TASK REQUIREMENTS
Locate, in the data below, the line that contains "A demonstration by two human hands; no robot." and the line that contains "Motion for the"; reproduce exactly those two lines and every line between them, nothing more.
(DATA SECTION Opens)
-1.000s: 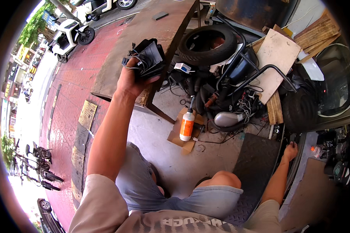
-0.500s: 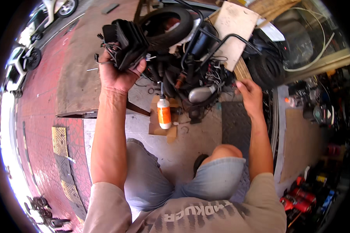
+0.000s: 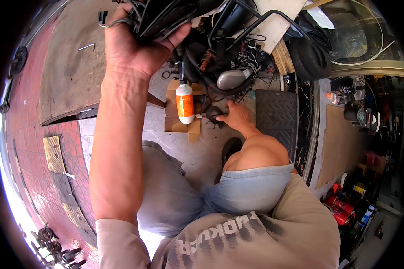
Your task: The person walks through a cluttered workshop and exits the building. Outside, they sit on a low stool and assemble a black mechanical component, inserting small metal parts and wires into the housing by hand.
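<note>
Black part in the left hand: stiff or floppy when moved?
Black part: body likely stiff, given its straight, hard-looking edges. The thin wire beside it probably flops and might snag, since it curves out past the left hand to a small connector.

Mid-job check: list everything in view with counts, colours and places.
wired part: 1, black, top, left of centre
small part: 1, black, floor near centre
cardboard: 1, brown, floor near centre
bottle: 1, white with orange label, at cardboard
table: 1, brown, upper left
bent rod: 1, silver, on table
heap of parts: uncountable, mostly black, upper centre
oval casing: 1, silver-grey, in heap
panel: 1, cream, upper right
tyre: at least 1, black, upper right
mat: 1, black, right of centre
clutter: count unclear, red and dark, lower right
bikes: count unclear, dark, lower left
left hand: 1, bare, top, holding wired part
right hand: 1, bare, centre, by small part
</note>
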`<state>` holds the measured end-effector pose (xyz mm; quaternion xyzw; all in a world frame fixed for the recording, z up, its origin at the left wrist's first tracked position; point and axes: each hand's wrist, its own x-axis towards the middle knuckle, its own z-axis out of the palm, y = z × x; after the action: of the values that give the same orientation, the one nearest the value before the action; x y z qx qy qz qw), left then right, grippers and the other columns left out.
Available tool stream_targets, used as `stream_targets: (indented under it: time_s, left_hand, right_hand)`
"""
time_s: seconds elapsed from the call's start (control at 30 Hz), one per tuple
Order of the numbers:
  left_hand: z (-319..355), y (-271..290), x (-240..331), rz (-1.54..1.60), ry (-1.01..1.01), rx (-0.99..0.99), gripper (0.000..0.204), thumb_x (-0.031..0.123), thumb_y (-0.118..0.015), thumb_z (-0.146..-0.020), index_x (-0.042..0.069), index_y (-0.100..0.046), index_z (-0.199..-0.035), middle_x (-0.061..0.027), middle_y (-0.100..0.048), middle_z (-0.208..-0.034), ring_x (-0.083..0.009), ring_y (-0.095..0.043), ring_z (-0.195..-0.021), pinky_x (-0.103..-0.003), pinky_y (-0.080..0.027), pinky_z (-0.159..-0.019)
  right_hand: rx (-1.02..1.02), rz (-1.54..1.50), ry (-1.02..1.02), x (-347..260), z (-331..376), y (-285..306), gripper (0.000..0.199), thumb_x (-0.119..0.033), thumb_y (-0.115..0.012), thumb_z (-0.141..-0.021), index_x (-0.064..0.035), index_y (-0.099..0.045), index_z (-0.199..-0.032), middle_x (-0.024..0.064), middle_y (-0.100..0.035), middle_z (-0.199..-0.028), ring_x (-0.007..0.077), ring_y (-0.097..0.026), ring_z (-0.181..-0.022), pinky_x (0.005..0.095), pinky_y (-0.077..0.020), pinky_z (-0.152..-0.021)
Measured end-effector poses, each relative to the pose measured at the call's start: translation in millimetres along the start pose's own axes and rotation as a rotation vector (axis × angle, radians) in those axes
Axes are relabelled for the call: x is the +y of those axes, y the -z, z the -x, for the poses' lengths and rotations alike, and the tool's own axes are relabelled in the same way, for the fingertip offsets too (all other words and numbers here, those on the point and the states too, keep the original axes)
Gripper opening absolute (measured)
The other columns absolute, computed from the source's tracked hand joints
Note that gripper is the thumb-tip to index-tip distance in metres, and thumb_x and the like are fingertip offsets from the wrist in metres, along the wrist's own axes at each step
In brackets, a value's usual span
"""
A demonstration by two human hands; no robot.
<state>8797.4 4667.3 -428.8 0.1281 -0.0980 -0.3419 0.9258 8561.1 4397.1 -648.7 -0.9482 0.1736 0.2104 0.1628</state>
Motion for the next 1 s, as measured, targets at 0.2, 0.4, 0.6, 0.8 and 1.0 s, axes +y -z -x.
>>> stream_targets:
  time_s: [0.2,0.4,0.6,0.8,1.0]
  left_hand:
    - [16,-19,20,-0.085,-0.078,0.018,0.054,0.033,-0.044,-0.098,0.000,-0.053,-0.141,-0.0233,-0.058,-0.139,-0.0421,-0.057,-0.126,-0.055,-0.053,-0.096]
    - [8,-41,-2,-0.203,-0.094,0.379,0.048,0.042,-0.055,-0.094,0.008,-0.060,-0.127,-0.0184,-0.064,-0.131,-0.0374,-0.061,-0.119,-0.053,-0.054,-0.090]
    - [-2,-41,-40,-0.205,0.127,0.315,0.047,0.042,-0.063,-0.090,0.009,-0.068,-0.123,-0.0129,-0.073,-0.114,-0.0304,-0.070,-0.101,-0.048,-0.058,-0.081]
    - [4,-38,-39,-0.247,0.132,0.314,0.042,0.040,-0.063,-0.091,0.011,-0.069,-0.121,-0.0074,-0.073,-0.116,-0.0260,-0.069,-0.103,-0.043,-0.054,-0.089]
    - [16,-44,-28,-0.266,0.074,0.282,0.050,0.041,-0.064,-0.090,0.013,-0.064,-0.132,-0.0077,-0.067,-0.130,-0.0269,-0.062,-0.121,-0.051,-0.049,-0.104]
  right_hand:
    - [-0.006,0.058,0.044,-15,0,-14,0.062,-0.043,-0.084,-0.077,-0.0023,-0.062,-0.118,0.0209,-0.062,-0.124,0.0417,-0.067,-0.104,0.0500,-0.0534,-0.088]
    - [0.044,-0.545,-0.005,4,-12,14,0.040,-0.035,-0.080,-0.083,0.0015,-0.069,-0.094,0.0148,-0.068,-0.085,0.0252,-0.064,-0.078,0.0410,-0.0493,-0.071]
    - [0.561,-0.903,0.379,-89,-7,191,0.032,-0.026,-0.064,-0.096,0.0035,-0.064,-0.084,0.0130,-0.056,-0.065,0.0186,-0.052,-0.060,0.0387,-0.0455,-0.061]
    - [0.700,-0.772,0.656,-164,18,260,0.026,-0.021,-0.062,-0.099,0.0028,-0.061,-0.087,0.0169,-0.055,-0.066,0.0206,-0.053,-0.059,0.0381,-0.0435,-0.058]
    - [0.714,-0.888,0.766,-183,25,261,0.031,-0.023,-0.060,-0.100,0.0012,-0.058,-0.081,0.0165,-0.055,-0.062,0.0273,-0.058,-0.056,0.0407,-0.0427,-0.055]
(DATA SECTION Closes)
ANSWER TO THIS PROBLEM
A demonstration by two human hands; no robot.
<state>8797.4 4667.3 -428.8 0.1281 -0.0980 -0.3419 0.9258 8561.1 4397.1 -648.7 -0.9482 0.1736 0.2104 0.1628</state>
Motion for the next 1 s, as measured, targets at 0.2, 0.4, 0.6, 0.8 and 1.0 s, axes +y -z -x.

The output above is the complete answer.